Лунный человек приподнялся повыше, чтобы ничего не упустить.
Теперь, однако, он уже не был единственным зрителем этого спектакля. С высоких береговых утесов, и особенно с мыса Фламборо, его наблюдали большие толпы местных жителей. И любопытство этих крестьян было вполне извинительно — столь необыкновенная открывалась перед ними картина. Вдалеке над морем смутно белели паруса перепуганного каравана торговых судов — они походили на огромные снежные хлопья ночной метели. В другой стороне нерешительно лавировали те корабли эскадры Поля, которые не принимали участия в сражении. Ближе к берегу лежала полоса тумана, окутывавшая «Палладу» и «Скарборо», — этот туман медленно плыл над морем, словно блуждающий остров, и в его глубине то и дело мелькали огненные вспышки и раздавался грохот канонады. Дальше над волнами висела грозная туча, которую непрерывно раздирали молнии, и она смыкалась лишь для того, чтобы ее вновь рассекли языки пламени. Эта туча не была неподвижна, но и не плыла в одном направлении, подобно упомянутой выше, — нет, напоенная хаотической силой, она то приближалась, то удалялась и пенилась огнем, словно смерч, бешено крутящийся где-нибудь у берегов Малабара.
Для того чтобы получить представление о том, что происходило в сердце этой тучи, необходимо проникнуть туда и вступить во владение, войти в нее, как дух — в мертвое тело, как бесы — в свиней, которые затем кинулись с обрыва и погибли в море, что еще предстояло «Ричарду».

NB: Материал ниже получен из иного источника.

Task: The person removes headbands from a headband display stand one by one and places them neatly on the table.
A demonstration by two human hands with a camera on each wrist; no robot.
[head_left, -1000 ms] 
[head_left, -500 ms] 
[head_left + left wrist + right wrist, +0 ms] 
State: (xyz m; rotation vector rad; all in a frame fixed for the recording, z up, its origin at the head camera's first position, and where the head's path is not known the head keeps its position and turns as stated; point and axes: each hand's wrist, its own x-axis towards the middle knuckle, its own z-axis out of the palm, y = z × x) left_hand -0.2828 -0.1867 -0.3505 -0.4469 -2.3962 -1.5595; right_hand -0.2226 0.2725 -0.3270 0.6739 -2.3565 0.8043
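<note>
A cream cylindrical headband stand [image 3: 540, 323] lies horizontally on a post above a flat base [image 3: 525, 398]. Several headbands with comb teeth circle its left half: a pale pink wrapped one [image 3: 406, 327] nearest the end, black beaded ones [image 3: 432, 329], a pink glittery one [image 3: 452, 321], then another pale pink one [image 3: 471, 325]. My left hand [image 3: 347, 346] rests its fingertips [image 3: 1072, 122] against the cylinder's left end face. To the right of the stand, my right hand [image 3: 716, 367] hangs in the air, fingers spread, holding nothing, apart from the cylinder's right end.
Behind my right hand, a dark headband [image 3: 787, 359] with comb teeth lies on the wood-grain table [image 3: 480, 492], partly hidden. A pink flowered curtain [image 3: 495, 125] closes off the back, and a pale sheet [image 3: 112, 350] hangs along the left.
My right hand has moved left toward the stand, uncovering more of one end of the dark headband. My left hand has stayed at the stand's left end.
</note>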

До сих пор «Серапис» и «Ричард» только маневрировали, сходясь и расходясь, словно партнеры в котильоне, и все это время непрерывно обменивались репликами залпов.

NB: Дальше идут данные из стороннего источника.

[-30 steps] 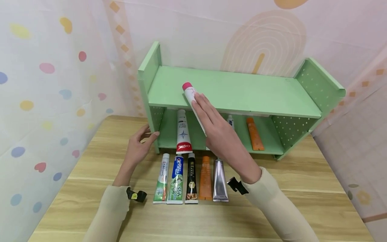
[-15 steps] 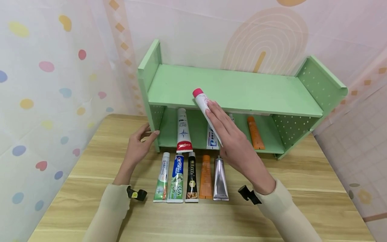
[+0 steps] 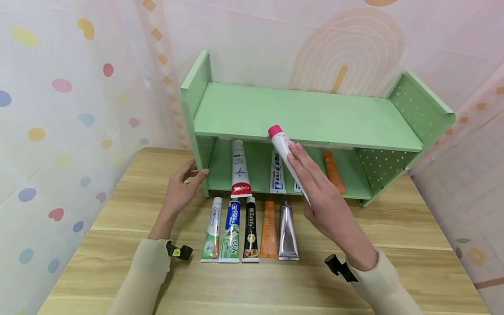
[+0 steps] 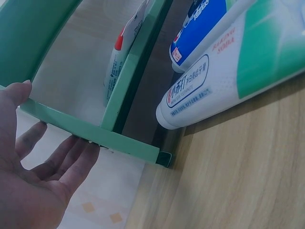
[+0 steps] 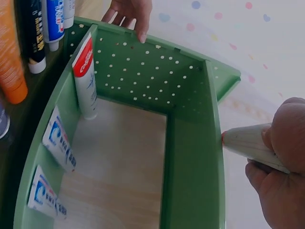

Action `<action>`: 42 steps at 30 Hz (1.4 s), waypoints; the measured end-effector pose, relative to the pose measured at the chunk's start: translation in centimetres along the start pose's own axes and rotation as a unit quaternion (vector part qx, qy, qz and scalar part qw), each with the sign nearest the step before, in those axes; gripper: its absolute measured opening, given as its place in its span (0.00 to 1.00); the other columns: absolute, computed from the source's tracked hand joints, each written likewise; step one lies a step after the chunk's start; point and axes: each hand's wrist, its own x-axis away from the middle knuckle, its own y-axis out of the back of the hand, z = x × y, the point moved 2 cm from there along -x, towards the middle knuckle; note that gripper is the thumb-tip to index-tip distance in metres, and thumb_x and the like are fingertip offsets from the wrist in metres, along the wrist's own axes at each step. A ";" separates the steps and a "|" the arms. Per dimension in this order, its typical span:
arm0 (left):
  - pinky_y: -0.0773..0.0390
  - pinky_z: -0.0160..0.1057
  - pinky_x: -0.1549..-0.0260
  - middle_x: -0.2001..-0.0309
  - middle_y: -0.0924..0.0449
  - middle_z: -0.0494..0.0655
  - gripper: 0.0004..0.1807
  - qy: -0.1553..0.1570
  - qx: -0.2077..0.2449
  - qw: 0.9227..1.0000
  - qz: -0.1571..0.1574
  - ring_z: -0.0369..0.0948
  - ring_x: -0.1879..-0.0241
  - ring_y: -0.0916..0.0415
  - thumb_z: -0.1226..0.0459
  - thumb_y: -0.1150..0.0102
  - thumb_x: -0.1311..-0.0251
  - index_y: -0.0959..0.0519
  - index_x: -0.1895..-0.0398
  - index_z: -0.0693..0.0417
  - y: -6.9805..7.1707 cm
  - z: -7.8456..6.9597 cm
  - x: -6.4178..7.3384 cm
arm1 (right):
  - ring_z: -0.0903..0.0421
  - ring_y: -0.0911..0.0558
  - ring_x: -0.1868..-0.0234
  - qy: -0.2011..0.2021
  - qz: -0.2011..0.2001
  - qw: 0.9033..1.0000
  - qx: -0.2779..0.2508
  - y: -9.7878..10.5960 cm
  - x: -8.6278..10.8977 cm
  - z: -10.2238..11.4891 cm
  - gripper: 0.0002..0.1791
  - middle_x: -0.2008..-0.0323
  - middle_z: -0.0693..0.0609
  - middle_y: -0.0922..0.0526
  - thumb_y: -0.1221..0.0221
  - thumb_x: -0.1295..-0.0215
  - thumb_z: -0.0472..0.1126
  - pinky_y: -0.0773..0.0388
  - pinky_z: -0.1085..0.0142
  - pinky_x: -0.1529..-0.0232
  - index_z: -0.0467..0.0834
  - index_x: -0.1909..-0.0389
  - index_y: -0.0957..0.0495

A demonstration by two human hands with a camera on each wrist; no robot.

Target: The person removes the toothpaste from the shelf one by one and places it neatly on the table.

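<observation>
My right hand (image 3: 330,201) pinches a white toothpaste tube with a pink cap (image 3: 282,144) between thumb and fingers, cap pointing up and left. It overlaps the front edge of the green two-tier shelf (image 3: 315,118) in the head view. With thumb and fingers on opposite faces, my left hand (image 4: 43,171) grips the front edge of the shelf's left side panel (image 4: 76,125). On the lower tier lie a red-and-white Colgate tube (image 3: 240,170), two white-and-blue tubes (image 5: 58,140), one largely hidden by the right hand in the head view, and an orange tube (image 3: 334,173).
A row of tubes lies on the wooden table (image 3: 189,288) before the shelf: a green-and-white one (image 3: 212,232), a blue-and-green one (image 3: 231,232), a black one (image 3: 250,232), an orange one (image 3: 269,232) and a silver one (image 3: 288,232). A patterned curtain (image 3: 252,39) hangs behind.
My right hand has moved right and somewhat toward me with the pink-capped toothpaste tube, uncovering one white-and-blue tube on the lower tier. My left hand has stayed on the side panel.
</observation>
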 end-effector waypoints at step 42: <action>0.16 0.48 0.48 0.37 0.21 0.55 0.32 0.003 0.004 1.000 -0.002 0.43 0.44 0.24 0.47 0.41 0.28 0.31 0.24 0.43 0.0 0.2 -0.2 | 0.42 0.36 0.23 -0.057 0.020 0.998 0.028 -1.1 8.3 -2.8 0.59 0.23 0.37 0.37 0.41 0.67 0.06 0.48 0.69 0.23 0.33 0.24 0.39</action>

Впрочем, Поль вскоре убедился, что вражеский фрегат гораздо более поворотлив и быстроходен, чем неуклюжий бывший купец, и попробовал с обычной своей решимостью лишить противника этого превосходства, приблизившись к нему вплотную. Однако попытка поставить «Ричарда» поперек носа «Сераписа» привела к обратным результатам: вражеский утлегарь медленно надвинулся на Пизанскую башню «Ричарда», где стоял Израиль, который поспешно вцепился в слабину паруса и замер, словно человек, ухватившийся за конскую гриву, чтобы затем вспрыгнуть в седло.
— Держи, держи крепче! — крикнул Поль, бросаясь к нему с канатом. И во мгновение ока он накрепко связал свой корабль с вражеским. Ветер, надувавший паруса «Сераписа», повернул его и всем бортом навалил на «Ричарда». Заскрежетали торчащие дула пушек, сцепились реи, однако борта не соприкоснулись. Между кораблями темным клином легла полоска воды, словно узкий венецианский канал, который дремлет меж двух сумрачных дворцов, а высоко над ним изогнулся таинственный Мост Вздохов. Однако тут в вышине сомкнулись шесть ноков реев, и по мере того, как поднимались ветер и луна, можно было видеть и слышать три моста вздохов.

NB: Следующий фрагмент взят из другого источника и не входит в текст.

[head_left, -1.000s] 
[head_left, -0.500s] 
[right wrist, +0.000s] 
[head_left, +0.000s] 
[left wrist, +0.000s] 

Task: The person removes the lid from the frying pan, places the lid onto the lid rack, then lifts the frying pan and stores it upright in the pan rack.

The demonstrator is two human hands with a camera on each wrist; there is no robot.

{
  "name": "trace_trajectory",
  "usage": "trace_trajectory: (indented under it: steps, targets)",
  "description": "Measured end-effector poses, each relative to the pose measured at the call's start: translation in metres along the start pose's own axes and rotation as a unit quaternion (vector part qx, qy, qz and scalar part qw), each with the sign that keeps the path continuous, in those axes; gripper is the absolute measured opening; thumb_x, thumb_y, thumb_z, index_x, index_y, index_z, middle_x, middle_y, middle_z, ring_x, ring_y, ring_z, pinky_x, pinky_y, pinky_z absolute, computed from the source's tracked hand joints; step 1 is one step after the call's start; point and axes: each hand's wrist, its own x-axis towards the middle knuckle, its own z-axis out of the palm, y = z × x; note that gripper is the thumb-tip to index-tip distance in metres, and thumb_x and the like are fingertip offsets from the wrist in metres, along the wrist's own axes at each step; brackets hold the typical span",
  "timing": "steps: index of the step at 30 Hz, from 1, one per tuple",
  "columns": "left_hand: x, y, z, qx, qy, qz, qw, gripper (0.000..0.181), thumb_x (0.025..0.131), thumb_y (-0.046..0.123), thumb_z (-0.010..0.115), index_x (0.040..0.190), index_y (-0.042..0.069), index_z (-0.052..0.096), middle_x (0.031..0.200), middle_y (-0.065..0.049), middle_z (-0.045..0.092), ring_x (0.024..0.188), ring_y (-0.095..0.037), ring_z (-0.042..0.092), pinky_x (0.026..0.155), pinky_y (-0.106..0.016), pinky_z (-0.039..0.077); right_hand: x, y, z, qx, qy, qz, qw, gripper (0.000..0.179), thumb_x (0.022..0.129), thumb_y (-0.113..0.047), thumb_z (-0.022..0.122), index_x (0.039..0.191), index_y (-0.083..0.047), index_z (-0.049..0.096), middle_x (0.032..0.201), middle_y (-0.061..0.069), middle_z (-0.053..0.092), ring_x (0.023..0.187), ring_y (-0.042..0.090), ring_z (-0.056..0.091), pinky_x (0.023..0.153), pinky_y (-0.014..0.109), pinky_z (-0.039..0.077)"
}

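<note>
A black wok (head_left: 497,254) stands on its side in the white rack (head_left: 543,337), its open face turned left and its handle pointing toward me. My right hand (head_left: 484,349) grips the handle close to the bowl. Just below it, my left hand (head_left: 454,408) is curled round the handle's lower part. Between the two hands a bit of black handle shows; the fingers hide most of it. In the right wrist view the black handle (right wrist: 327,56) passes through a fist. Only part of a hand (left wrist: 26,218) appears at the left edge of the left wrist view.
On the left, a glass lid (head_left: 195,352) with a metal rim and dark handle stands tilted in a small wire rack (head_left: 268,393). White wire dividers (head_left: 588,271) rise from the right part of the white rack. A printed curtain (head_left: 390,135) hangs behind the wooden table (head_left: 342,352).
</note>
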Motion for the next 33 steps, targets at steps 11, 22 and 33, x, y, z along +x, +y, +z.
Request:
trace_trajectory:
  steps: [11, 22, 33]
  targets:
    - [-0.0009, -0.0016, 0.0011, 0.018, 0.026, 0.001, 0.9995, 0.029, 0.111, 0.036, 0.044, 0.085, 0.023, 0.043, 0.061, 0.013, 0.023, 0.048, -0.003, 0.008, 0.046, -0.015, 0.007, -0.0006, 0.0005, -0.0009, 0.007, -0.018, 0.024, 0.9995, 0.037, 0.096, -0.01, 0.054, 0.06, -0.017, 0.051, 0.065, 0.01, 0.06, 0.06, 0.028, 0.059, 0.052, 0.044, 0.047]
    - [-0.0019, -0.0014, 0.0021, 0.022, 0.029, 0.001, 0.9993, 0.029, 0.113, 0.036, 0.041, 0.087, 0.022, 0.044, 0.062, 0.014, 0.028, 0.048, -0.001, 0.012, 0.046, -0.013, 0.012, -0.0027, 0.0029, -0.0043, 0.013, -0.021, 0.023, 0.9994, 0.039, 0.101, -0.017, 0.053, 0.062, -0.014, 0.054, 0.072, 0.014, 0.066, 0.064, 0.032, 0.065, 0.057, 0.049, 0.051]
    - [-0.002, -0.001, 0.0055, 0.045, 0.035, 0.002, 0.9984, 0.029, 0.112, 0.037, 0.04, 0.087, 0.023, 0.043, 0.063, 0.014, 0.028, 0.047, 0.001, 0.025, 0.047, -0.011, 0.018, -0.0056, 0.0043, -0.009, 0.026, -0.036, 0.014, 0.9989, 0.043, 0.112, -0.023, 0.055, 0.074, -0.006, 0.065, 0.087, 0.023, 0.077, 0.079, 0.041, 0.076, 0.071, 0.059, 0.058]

И в этот канал, в эту Лету, зеркально гладкую по сравнению с волнующимся вокруг морем, кануло за эту ночь немало бедных душ — кануло и было навеки забыто.
Словно кипящая лавой трещина, которая пролегла по спорной границе на какой-нибудь вулканической равнине, эта разделяющая их бездна была пастью смерти для обоих противников. И такой узкой, что канонирам, чтобы попасть банником в дуло собственной пушки, приходилось просовывать его в противолежащие порты вражеского корабля. Казалось, идет внутренняя усобица, а не бой между впервые встретившимися противниками. А вернее сказать, казалось, будто Сиамские [так] близнецы, забыв о своих братских узах, яростно схватились в противоестественной драке.